C:\Documents and Settings\<UserID>\Local Settings\Application Data\DataFlux\ProDesigner.vshost.exe_Url_<some_hash_code>

Are there any options that I need to set for the DataFlux Data Management Server for SAS? 

If you are using the DataFlux Data Management Server for SAS, then select the following global option: 

  1. From the main Data Management Studio window, select ToolsData Management Studio Options. The global options dialog will display.
  2. Select the Data Management Server section.
  3. Select the checkbox: Connect to Data Management Server for SAS.
  4. Click OK to save your changes.
Why does my screen not repaint when I am prompted to log into a table with ODBC?

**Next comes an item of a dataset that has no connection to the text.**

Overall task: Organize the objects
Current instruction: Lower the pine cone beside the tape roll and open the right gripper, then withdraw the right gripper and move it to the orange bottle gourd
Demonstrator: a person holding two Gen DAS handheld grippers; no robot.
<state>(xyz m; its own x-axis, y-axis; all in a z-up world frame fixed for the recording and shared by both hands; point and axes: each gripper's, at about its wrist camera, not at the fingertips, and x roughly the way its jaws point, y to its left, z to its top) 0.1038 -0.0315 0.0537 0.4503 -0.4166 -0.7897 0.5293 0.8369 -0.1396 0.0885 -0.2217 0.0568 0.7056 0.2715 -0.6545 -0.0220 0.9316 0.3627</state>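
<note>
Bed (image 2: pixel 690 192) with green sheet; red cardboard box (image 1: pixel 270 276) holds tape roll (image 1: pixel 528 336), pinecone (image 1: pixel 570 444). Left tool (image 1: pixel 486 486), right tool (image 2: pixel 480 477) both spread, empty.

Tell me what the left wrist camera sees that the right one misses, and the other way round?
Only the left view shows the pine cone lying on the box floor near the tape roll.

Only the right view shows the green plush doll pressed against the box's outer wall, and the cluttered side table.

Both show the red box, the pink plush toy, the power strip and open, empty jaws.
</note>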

If you access a table with ODBC, you might be prompted to log in to the database. If your screen does not repaint properly, try setting the Show window contents while dragging option for Microsoft Windows. Consult the documentation for your version of Windows for details about setting this option.

Can Data Management Studio distinguish between file names that differ only in case?

Not in the current release. Data Management Studio will not permit you to add or update file names that differ in case only. This means, for example, that you cannot give names to file-based objects – such as jobs and profiles – that differ in case only, such as Job1 and JOB1.

How can I obtain a copy of the SAS XML Mapper?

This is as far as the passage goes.